Cennet 4
Eşit uzaklıktaki iki yiyecek arasında hangisini seçeceğini
bilemeyen
Bir adam eğer iradesi serbest bırakılırsa nasıl aç kalırsa,
İki kurt arasında kalıp da nereye kaçağını bilemeyen bir
kuzu,
Ya da yakalamak istediği iki geyik arasında kalan av köpeği
gibi
Benim zihnimde de iki düşünce eşit ağırlıktaydı.
Zorunluluktan ötürü sessiz kalmıştım.
Konuşmadım amam merakım yüzümden okunuyordu.
Öyle ki, konuşsam meramımı bu kadar açık anlatamazdım.
Beatrice anlamıştı, İki şüphenin seni nasıl huzursuz
ettiğini görüyorum,
“Eğer iyi niyetim varsa niye başkalarının zorbalığıyla
benim değerim azalıyor?” Diyorsun
Bir de Plato’nun öğrettiği gibi ruhların geldikleri
gezegenlere dönmesi konusunu merak ediyorsun.
İki sorunun cevabını öğrenmeye de eşit derecede
meraklısın.
Önce daha tehlikeli olandan başlayalım
Ne Seraphine, ne Hz Musa, ne Samuel, ne Yahya, ne de Hz
Meryem
bu ruhlardan başka
bir Cennet’tedir.
Bütün ruhlar bir arada Emphyrean’ dadır.
Hepsinin güzel bir hayatı vardır
Bazısı Ebedi Nefesi daha çok hisseder.
Bu ruhlar kendilerini sana burada gösterdiler ama
Gerçek evleri burası değil,
Sadece Emphyrean’ daki yerlerinin en alt derecede
olduğunu göstermek için böyle yaptılar.
Bu gibi işaretler senin aklına uygundur çünkü duyularınla
algılarsın sonra bu öğrendiklerin aklına uygun hale gelir.

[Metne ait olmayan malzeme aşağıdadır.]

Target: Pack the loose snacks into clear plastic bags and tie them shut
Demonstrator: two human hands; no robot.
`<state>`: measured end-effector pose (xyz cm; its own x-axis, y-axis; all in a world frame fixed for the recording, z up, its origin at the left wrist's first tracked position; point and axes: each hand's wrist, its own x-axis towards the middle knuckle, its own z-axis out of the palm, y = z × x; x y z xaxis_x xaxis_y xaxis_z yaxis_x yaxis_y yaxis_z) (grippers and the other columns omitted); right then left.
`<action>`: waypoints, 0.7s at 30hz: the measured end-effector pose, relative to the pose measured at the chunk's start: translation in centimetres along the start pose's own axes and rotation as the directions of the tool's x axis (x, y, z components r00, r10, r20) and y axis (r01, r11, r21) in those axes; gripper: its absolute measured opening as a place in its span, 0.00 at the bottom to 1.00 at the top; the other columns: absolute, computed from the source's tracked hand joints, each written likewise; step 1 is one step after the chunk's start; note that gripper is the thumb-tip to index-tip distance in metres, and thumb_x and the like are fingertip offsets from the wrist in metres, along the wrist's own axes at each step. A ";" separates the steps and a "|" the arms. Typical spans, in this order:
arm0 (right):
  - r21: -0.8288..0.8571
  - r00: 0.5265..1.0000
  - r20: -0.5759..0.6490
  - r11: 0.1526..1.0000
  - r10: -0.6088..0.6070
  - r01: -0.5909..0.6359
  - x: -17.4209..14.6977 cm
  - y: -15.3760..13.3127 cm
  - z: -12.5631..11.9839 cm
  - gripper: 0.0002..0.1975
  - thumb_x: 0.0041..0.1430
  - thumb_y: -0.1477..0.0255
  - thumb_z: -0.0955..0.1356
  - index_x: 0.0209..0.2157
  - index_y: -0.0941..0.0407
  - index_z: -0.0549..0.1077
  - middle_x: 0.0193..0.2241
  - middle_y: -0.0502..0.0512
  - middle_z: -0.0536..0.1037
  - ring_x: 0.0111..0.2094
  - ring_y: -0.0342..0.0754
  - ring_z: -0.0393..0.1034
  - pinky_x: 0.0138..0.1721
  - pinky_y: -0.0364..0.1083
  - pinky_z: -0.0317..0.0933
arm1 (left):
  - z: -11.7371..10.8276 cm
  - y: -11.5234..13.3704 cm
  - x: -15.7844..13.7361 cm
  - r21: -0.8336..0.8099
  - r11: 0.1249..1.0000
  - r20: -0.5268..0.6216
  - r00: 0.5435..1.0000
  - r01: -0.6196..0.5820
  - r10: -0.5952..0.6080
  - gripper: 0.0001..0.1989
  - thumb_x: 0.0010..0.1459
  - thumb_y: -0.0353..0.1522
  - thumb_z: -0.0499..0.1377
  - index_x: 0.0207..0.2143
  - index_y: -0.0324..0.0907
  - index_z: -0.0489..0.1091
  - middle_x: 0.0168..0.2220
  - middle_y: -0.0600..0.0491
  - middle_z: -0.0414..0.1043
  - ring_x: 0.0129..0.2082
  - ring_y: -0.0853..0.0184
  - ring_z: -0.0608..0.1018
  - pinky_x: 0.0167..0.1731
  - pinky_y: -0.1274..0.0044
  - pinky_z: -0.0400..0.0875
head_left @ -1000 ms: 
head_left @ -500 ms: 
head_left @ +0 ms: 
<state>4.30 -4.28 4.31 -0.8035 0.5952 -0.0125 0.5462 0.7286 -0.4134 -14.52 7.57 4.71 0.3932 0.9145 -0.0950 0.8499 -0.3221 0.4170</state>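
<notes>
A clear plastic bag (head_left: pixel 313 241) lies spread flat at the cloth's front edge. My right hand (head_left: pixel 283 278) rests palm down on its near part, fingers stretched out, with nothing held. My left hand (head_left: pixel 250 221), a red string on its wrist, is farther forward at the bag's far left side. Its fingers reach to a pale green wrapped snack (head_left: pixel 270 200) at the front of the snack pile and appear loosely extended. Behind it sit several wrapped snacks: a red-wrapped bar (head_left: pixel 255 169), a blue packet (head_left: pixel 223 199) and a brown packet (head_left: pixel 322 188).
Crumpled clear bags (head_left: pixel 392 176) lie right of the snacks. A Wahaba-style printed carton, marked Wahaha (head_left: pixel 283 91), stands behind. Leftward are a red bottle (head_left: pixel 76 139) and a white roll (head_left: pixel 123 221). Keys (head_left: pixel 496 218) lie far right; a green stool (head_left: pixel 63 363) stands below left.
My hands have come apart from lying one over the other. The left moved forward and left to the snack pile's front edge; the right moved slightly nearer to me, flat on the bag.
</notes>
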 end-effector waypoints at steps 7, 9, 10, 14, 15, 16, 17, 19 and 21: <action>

İncil’de de insanların anlayabilmesi için Tanrı’nın eli
ayağı var denir.
Ama söylenmek istenen o değildir.
Kilise resimlerinde meleklerin yüzü tasvir edilir.
Timaeus’un ruhlarla ilgili söyledikleri senin burada
gördüğün değildir.
O ruhun hangi yıldızdan gelmişse o yıldıza döneceğini
söylemiştir.
Belki de başka bir şey söylemek istedi.
Eğer bu gökcisimlerine bazı onurlar veya suçlamalar
yöneltmek istediyse,
Etkileriyle ilgili olarak,
Belki oku gerçeğe
ulaşmıştır.
Bu prensip yanlış anlaşılmış bu yüzden insanlar,
gezegenlere
Jupiter, Mercury
ve Mars gibi adlar vermişlerdir.
Diğer şüphen bunun kadar tehlikeli değil.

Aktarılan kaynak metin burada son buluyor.